O Oracle, there are so many conflicting explanations for COVID-19, from hoaxes to “Mother Earth healing herself from climate crisis.” How do I make meaning of our existence in a time of Coronavirus?

Dear contemplative comrade,
In response to your responsible question, the Oracle offers up the seven of honey as an answer.

seven of honey

worker bees in rebellion. queen beheaded.
clockwork capitalism of a colony in late decline.
sharpening stingers with diamond cutters, in
preparation for the swarm. chaos of creation—
a hive without cells, rich in a democratic jelly.

The hive is an example of individuals who come together to form a whole. The lesson impressed upon us by the rapid spread of the virus is that our earth is one organism. Yes, we exist somewhat autonomously from each other; we have rights as individuals, and there is a sanctity to the life of each part of the whole. And we can no longer afford to operate as if our decisions today do not affect tomorrow. We cannot afford to believe that if we have healthcare, we won’t be impacted by those who don’t. We will be harmed by the notion that our nuclear family unit floats along in its own bubble.

This particular poem from the Oracle invokes an economy that believes that for one community or nation to be free, we must all be free. I hope that for many of us who have long supported universal healthcare, or even universal basic income, that we have a visceral experience of it in our bodies.
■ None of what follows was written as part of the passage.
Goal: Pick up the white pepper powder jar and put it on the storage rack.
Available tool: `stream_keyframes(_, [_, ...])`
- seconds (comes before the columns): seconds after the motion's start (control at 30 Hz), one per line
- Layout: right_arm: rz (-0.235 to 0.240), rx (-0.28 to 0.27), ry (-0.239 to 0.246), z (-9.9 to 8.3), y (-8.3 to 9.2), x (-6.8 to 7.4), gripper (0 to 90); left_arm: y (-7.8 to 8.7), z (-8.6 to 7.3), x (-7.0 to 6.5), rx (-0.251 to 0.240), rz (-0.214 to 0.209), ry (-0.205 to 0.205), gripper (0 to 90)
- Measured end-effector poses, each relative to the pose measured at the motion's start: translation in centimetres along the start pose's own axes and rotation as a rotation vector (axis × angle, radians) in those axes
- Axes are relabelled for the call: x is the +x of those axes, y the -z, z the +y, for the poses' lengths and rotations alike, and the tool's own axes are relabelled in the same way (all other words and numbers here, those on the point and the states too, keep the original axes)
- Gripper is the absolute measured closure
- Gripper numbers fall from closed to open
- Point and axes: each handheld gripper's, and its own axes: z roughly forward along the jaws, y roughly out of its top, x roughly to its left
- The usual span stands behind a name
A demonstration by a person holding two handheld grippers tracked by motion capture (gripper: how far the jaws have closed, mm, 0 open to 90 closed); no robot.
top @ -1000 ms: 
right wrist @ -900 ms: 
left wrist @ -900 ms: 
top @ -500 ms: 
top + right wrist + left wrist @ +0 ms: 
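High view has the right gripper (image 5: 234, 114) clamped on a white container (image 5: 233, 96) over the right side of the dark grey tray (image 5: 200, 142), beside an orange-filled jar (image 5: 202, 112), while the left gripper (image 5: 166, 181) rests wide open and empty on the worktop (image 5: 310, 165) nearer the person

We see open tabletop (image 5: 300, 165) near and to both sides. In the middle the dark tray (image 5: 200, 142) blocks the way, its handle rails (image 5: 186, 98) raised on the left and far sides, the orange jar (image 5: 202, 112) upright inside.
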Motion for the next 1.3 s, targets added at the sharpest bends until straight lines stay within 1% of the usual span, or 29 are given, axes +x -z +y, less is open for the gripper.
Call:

I am seeing that impulse in our community—the worker bees coming together democratically, organizing needs and ability to give, taking care of their neighbors. It is heartening, it has an indelible effect on us for generations to come. But we must seriously ask ourselves this question: what world is it that I want to
return to?

Because before COVID-19, there was a family on your street drowning in medical debt, without a network to launch a successful crowdfunding campaign. Before COVID-19, there was a single mom, elder, or immunocompromised person living in your neighborhood who was not able to feed themselves and their family well every single day. Before COVID-19, there was someone living in your town who was sleeping wherever felt warmest and safest, including park bathrooms
and bushes.

Perhaps this is the swarm. Have you ever seen the swarm?  A young queen sets out to form a new hive, and the drones follow. This is also when they are at their most gentle. A bee won’t sting when it doesn’t have a hive to protect. And yet we fear this phenomenon. I believe we are swarming now. We are at our most gentle, even when the world outside appears formidable.

As for a practice, the Oracle offers up this:

rituals & rites

companion plant a cash crop of saffron among acres of
rosemary and parsley. invite proletariat bees to pollinate
the crocuses. enlist an army of hands to pick blossom,
pluck pistil, dry filament. ten thousand blooms produce
an ounce. dye a red flag to wave over a labor intensive revolution.

I hope that we are experiencing a shift to long-term thinking that we as a species have needed so badly. We are notoriously bad at taking seriously what we do not see clearly. Climate crisis has loomed for so long; and even I—as concerned as I have been with the earth’s wellbeing for years because we can’t have an end to white supremacy or capitalism when we are all dying from dirty air, water, and land—even I struggle to stop flying on planes, to refuse single-use plastics, to minimize my own imprint.

We have needed to set aside the whims of the wealthiest on this planet. We have never had a population problem; we have had a distribution problem. Which is a problem with relationship, relationship to resources, relationship to ourselves. I hope that the ability of the government to create money and send it out is a clear lesson in this.

Humans are not the virus. Every loss of human life is a sadness. Regardless of their age or health or history, every untimely death, and the request for doctors to decide who receives treatment, is devastating.

We must understand that we are companion planted into this earth with every other being. We must understand the labor involved in pivoting in a real way—in a way that historians will be able to point to a thousand years in the future—in making a hard turn in a way that results in there even being humans on this planet in a thousand years.


afrose fatima ahmed is a hybrid Texan-Washingtonian raised in the Tri-Cities who provides poetic soul guidance with her oracle deck “blood gold and honey.” She was a 2017 Jack Straw Writer and a 2018 GAP award recipient from Artist Trust. afrose comes to poetry as just one avenue for creating experiences of beauty and communion for herself and other people.